Avant d’aborder cette belle aventure musicale
et humaine, il est sans doute nécessaire
d’évoquer brièvement ce que peuvent être les
musiques improvisées (pour certains, cette
grosse nébuleuse qui fait peur et dérange !).
Celles-ci ne se laissent pas facilement définir.
Si l’on peut considérer qu’elles s’inscrivent
dans la continuité du jazz et du free jazz,
par cet approfondissement d’une énergie
expressive salvatrice et vitale, elles peuvent
apparaître, dans le même temps, comme une
émanation des recherches de la musique
contemporaine occidentale et puiser dans les
richesses des musiques ethniques. Depuis ces
dernières décennies, elles connaissent un
essor considérable, tant aux États-Unis qu’en
Europe mais restent peu abordées par les
médias. Sans-doute, leurs aspérités, quelque
peu libertaires, leur manière de se dérober
à toute convention, tout enfermement, ne
conviennent-elles pas à nos sociétés trop
souvent aseptisées et oublieuses de certains
éléments fondamentaux de vie – par exemple,
l’authenticité d’une rencontre, d’une émotion…
Le musicien improvisateur emprunte certes
des chemins de traverse mais surtout,
nous convie à renouer avec une émotion
primordiale.

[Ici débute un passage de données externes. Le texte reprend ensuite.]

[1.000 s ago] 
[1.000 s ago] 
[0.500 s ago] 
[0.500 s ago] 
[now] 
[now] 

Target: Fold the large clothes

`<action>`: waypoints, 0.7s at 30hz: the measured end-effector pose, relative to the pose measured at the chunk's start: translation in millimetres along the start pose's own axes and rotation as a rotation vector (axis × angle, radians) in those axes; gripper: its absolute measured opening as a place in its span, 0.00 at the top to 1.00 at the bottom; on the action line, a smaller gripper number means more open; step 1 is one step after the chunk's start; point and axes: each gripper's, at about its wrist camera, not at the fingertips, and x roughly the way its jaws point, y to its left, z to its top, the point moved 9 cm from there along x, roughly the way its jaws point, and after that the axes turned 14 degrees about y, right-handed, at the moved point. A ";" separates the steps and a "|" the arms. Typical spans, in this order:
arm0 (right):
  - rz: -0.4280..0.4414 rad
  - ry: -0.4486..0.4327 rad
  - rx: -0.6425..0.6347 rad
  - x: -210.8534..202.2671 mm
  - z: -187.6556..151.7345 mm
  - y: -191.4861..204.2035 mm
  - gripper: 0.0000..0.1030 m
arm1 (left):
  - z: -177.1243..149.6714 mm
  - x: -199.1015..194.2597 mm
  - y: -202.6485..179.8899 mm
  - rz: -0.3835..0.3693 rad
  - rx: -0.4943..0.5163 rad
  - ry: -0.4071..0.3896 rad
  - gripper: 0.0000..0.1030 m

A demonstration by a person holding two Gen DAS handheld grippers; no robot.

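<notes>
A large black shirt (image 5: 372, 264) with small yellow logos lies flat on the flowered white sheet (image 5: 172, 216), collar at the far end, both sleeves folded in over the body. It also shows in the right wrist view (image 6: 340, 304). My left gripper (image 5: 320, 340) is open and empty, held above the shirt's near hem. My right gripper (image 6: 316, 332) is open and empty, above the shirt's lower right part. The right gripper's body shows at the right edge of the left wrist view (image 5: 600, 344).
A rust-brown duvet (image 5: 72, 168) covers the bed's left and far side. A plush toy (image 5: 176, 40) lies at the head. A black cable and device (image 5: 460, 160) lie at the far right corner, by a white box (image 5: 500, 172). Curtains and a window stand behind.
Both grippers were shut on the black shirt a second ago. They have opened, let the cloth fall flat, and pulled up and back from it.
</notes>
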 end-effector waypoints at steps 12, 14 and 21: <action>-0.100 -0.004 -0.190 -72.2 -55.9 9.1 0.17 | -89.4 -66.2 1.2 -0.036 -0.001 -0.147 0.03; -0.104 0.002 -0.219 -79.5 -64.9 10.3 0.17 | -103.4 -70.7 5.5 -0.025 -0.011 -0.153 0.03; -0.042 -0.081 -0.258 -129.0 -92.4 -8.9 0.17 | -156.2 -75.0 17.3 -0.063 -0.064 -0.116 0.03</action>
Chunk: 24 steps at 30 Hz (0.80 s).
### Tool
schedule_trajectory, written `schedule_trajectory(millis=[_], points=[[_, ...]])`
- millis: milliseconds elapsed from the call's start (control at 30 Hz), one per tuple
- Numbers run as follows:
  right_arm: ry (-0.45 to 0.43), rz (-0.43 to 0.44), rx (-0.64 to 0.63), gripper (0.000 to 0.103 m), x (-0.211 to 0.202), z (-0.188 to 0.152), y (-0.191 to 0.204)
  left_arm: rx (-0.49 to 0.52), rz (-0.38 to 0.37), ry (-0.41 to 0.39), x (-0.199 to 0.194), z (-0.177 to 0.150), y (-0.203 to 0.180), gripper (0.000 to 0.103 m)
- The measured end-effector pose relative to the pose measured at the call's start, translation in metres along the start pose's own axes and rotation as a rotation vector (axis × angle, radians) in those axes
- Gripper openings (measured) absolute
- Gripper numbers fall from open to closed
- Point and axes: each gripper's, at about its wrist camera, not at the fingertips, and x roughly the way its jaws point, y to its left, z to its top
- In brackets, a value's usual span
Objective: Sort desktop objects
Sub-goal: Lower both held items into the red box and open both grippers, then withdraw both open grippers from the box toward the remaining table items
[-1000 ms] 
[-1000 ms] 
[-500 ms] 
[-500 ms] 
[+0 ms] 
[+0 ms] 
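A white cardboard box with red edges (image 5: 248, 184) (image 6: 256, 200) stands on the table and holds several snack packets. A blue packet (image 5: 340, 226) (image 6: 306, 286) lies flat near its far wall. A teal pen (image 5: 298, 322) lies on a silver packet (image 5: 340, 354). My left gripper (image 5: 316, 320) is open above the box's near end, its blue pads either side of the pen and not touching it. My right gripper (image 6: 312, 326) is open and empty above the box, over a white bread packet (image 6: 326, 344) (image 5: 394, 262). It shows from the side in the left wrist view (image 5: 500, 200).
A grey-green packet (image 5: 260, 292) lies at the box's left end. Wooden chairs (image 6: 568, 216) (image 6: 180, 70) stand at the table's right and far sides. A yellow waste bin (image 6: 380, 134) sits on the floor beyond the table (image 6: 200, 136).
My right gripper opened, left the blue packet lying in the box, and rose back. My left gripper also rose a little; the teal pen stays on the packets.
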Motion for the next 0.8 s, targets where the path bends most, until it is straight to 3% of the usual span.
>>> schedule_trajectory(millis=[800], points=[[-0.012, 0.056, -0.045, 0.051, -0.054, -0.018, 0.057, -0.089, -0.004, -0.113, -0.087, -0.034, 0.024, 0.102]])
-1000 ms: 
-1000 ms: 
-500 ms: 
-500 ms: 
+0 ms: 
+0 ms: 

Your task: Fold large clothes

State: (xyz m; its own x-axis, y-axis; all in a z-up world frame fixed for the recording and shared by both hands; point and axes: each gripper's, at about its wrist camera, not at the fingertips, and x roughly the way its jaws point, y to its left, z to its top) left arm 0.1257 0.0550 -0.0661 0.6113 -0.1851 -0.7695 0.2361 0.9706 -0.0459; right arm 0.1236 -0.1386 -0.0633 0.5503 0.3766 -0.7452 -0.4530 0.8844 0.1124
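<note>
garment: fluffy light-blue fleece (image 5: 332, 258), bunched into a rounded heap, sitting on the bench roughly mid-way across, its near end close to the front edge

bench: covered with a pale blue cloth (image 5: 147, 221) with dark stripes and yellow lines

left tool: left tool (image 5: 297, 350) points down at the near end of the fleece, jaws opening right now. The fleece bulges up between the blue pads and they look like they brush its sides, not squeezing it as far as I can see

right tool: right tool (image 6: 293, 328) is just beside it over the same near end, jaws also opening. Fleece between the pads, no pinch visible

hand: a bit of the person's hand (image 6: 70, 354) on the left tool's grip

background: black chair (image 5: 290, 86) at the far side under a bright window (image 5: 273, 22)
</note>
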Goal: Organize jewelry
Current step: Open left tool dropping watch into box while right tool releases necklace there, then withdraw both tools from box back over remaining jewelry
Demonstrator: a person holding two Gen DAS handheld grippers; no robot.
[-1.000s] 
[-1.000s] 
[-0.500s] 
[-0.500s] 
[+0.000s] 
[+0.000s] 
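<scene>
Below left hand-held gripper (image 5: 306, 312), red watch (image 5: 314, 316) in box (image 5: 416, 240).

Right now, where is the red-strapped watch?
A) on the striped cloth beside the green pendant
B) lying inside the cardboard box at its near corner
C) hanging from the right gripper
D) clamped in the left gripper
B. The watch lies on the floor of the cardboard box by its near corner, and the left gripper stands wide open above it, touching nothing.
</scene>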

Primauté du geste et du souffle,
pulsation ancestrale, vertige de la variation,
résonances fructueuses, déclinaison infinie
de l’inouï, ébranlements, et plus largement,
extension des possibles : bref, tout ce qui peut
tisser, dans le creux de l’instant, la fluidité
d’un monde à réinventer.
C’est de tout cela dont il s’est agi avec le
Transatlantique Quartet, lors de ces deux
concerts qui se sont déroulés en avril à Vence
(Chapelle Ste-Bernadette) et à Saint-Laurent
du Var (Théâtre Georges Brassens). Ce groupe
réunit deux musiciens américains vivant aux
Etats-Unis, Vincent Chancey au cor d’harmonie,
Jeremy Carlstedt à la batterie et deux
musiciens habitant le sud de la France, Serge
Pesce à la guitare accommodée et Barre
Phillips à la contrebasse.
On a connu Serge Pesce il y a maintenant un
peu plus de quinze ans grâce à des concerts
mais aussi à deux disques de l’audacieux label
Bleu Regard : « Beù Beù » enregistré avec les
frères Sanou (Mali) et « Jazz d’Aïa » avec Barre
Phillips et Jean-Luc Danna. On y a vite décelé
cette ouverture à l’altérité fructueuse et ce goût
de la liberté, quoi qu’il arrive. On y a rencontré
aussi cette fameuse guitare « accommodée »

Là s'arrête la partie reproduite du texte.